Materials Informatics Transformer: A Language Model for Interpretable Materials Properties Prediction
This work addresses material property prediction for materials science, enabling high-throughput screening, but it is incremental as it extends existing LLM paradigms to a new domain.
The paper tackles the problem of predicting material properties by introducing the Materials Informatics Transformer (MatInFormer), a language model that learns crystallography grammar and incorporates task-specific data, achieving effectiveness validated across 14 distinct datasets.
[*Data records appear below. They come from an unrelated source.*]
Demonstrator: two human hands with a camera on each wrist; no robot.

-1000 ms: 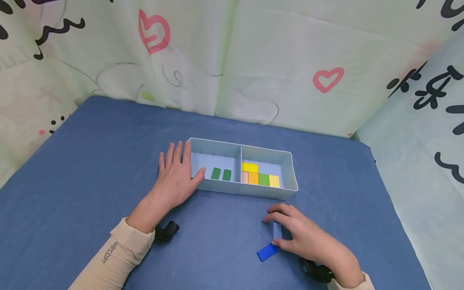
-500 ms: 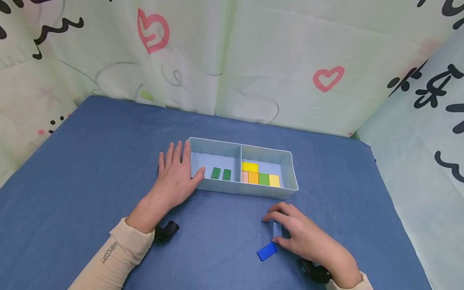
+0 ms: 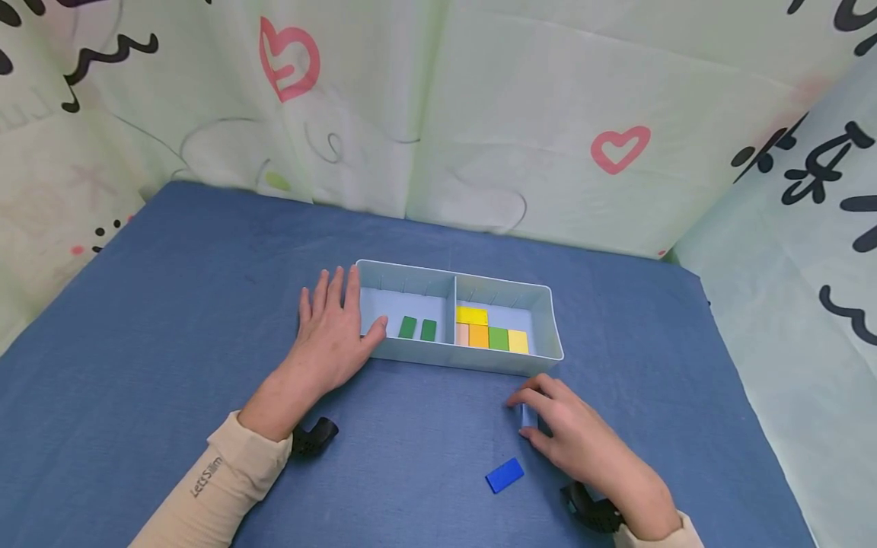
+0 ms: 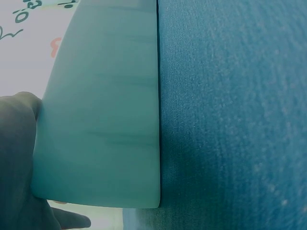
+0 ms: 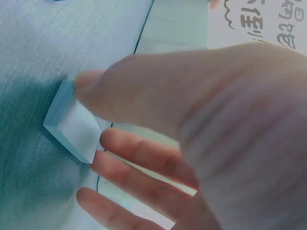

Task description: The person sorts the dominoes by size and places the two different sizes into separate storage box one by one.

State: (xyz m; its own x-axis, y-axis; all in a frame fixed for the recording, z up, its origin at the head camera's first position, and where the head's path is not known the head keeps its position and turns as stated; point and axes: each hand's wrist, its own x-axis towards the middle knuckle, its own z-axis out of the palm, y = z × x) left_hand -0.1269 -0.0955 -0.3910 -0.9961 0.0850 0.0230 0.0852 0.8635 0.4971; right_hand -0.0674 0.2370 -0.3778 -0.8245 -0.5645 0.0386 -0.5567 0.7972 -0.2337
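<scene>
My right hand point(image 3: 575, 430) pinches a light blue rectangular block point(image 5: 79, 127) between thumb and fingertips, just in front of the box's right end. Part of that block is hidden by the hand in the head view. A darker blue block point(image 3: 505, 476) lies flat on the cloth, nearer to me. My left hand point(image 3: 332, 342) rests against the left end of a pale blue two-part box point(image 3: 445, 355), its fingers straight and the thumb over the front rim. In the left wrist view the box wall point(image 4: 103, 105) touches this hand.
Two dark green blocks point(image 3: 407, 327) lie in the box's left compartment. Past the divider point(image 3: 455, 308), the right one holds several blocks, among them a yellow block point(image 3: 472, 316) and a green block point(image 3: 498, 339). Blue cloth point(image 3: 205, 304) covers the table; a printed curtain point(image 3: 479, 114) hangs behind.
My right hand has slid the light blue block away from me, toward the box, leaving a gap to the darker blue block. The left hand and the box have stayed put.
</scene>
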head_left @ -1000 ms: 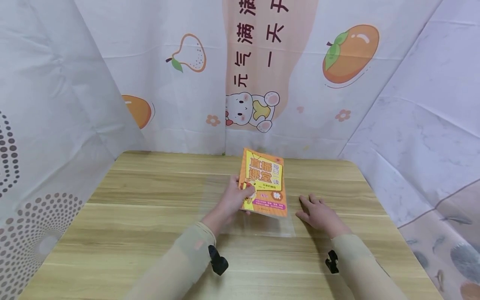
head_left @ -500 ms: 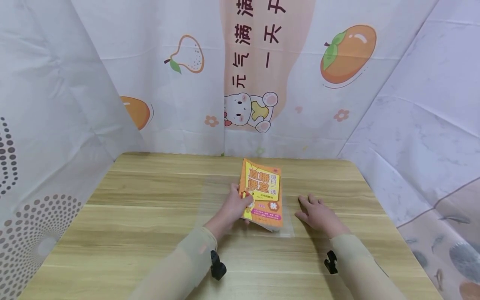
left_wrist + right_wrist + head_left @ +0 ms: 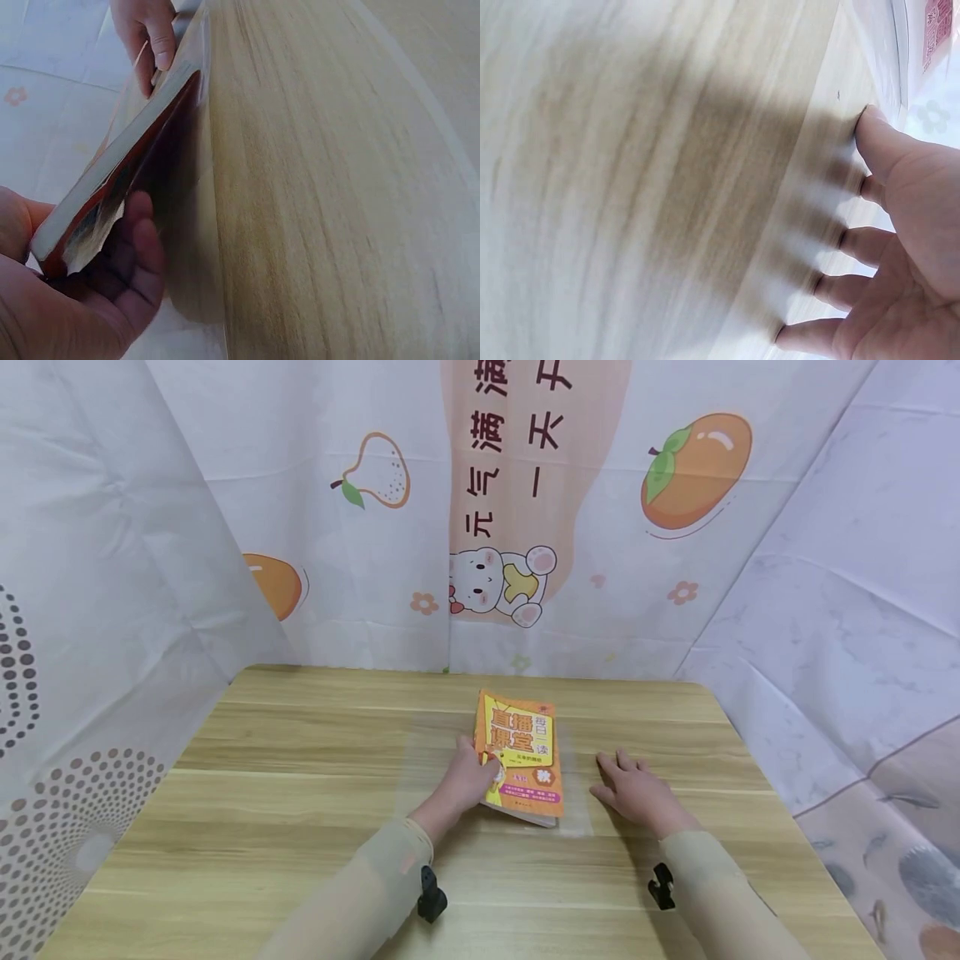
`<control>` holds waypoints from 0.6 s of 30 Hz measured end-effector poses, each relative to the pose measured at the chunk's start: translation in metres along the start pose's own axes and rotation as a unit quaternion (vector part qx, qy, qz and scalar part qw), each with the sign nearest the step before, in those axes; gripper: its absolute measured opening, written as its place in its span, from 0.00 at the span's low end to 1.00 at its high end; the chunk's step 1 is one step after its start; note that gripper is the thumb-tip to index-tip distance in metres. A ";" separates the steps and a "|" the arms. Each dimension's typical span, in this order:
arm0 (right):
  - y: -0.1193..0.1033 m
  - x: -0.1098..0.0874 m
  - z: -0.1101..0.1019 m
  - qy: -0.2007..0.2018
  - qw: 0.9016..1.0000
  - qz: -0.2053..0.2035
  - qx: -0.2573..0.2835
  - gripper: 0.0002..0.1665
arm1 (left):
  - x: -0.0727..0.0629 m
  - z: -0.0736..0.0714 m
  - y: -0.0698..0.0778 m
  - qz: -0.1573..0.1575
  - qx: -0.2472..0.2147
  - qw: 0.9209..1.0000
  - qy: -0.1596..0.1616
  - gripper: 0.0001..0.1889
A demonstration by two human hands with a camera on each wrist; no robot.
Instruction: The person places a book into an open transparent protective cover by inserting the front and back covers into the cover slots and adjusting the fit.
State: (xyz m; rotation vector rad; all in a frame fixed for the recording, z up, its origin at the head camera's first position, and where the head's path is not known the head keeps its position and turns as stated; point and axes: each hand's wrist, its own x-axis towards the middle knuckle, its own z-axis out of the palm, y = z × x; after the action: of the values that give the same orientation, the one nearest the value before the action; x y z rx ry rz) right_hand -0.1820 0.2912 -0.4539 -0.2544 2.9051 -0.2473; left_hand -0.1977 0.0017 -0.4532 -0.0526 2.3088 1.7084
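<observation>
A paperback book [image 3: 521,756] with an orange and yellow cover is in my left hand [image 3: 459,783], thumb on the cover and fingers underneath. In the left wrist view the book [image 3: 112,161] slants, its gripped side raised and its far side down at the clear plastic sheet [image 3: 191,277]. That sheet lies flat on the table below the book and shows past both its sides in the head view. To the right of the sheet, my right hand [image 3: 637,789] rests with its fingertips on the wood, fingers spread and holding nothing.
The wood-grain table [image 3: 285,827] spreads out on both sides of the book. Printed fabric [image 3: 390,560] hangs behind its back edge, with more cloth along the left and right. A black mount [image 3: 431,893] sits on each wrist.
The book has come down toward the sheet and lies flatter, shifted slightly left with my left hand. My right hand has stayed in place.
</observation>
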 end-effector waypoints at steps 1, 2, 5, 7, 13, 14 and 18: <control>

Recently, the remarkable capabilities of large language models (LLMs) have been illustrated across a variety of research domains such as natural language processing, computer vision, and molecular modeling. We extend this paradigm by utilizing LLMs for material property prediction by introducing our model Materials Informatics Transformer (MatInFormer). Specifically, we introduce a novel approach that involves learning the grammar of crystallography through the tokenization of pertinent space group information. We further illustrate the adaptability of MatInFormer by incorporating task-specific data pertaining to Metal-Organic Frameworks (MOFs). Through attention visualization, we uncover the key features that the model prioritizes during property prediction. The effectiveness of our proposed model is empirically validated across 14 distinct datasets, hereby underscoring its potential for high throughput screening through accurate material property prediction.